WHAT YOU HAVE TO DO: The whole listing, please: repeat it exactly, with the pictures left out.

DATA:
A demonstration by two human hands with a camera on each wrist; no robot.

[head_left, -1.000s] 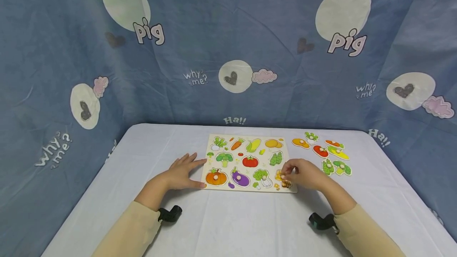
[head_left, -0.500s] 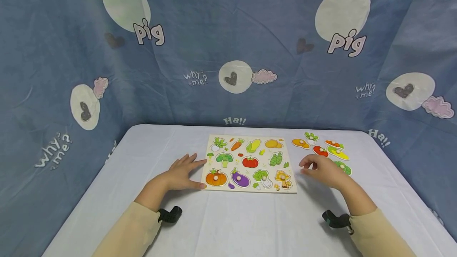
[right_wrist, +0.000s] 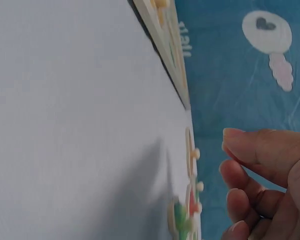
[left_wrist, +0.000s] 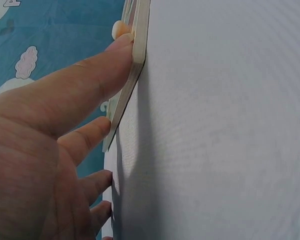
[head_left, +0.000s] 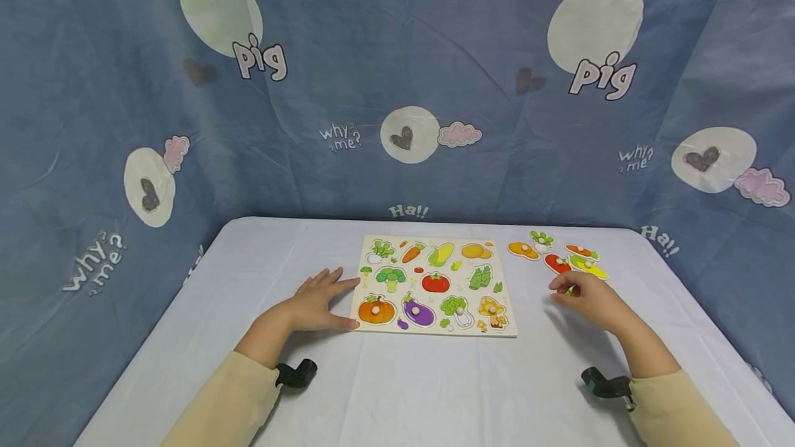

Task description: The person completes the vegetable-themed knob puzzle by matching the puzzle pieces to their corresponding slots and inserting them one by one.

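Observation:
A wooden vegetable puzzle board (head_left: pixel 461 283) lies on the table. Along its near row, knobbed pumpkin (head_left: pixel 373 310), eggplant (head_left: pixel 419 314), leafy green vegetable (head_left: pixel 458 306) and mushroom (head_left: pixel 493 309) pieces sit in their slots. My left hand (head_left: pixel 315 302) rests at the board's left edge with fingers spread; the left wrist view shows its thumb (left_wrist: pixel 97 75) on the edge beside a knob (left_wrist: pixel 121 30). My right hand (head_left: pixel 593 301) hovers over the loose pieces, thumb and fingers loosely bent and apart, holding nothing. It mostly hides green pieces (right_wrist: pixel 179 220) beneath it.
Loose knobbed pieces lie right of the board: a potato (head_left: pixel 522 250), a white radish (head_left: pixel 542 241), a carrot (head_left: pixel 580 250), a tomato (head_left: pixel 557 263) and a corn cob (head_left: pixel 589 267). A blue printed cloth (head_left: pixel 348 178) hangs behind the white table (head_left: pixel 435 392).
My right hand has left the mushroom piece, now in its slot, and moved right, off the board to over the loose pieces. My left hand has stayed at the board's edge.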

SOLUTION FOR THIS EXERCISE:
A demonstration by two human hands with a camera on each wrist; no robot.

[head_left, -1.000s] 
[head_left, -0.500s] 
[right_wrist, +0.000s] 
[left_wrist, +0.000s] 
[head_left, +0.000s] 

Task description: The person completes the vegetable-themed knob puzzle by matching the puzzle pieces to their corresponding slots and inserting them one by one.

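Observation:
A wooden vegetable puzzle board (head_left: pixel 461 283) lies on the table. Along its near row, knobbed pumpkin (head_left: pixel 373 310), eggplant (head_left: pixel 419 314), leafy green vegetable (head_left: pixel 458 306) and mushroom (head_left: pixel 493 309) pieces sit in their slots. My left hand (head_left: pixel 315 302) rests at the board's left edge with fingers spread; the left wrist view shows its thumb (left_wrist: pixel 97 75) on the edge beside a knob (left_wrist: pixel 121 30). My right hand (head_left: pixel 593 301) hovers over the loose pieces, thumb and fingers loosely bent and apart, holding nothing. It mostly hides green pieces (right_wrist: pixel 179 220) beneath it.
Loose knobbed pieces lie right of the board: a potato (head_left: pixel 522 250), a white radish (head_left: pixel 542 241), a carrot (head_left: pixel 580 250), a tomato (head_left: pixel 557 263) and a corn cob (head_left: pixel 589 267). A blue printed cloth (head_left: pixel 348 178) hangs behind the white table (head_left: pixel 435 392).
My right hand has left the mushroom piece, now in its slot, and moved right, off the board to over the loose pieces. My left hand has stayed at the board's edge.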

The answer has been fully written out.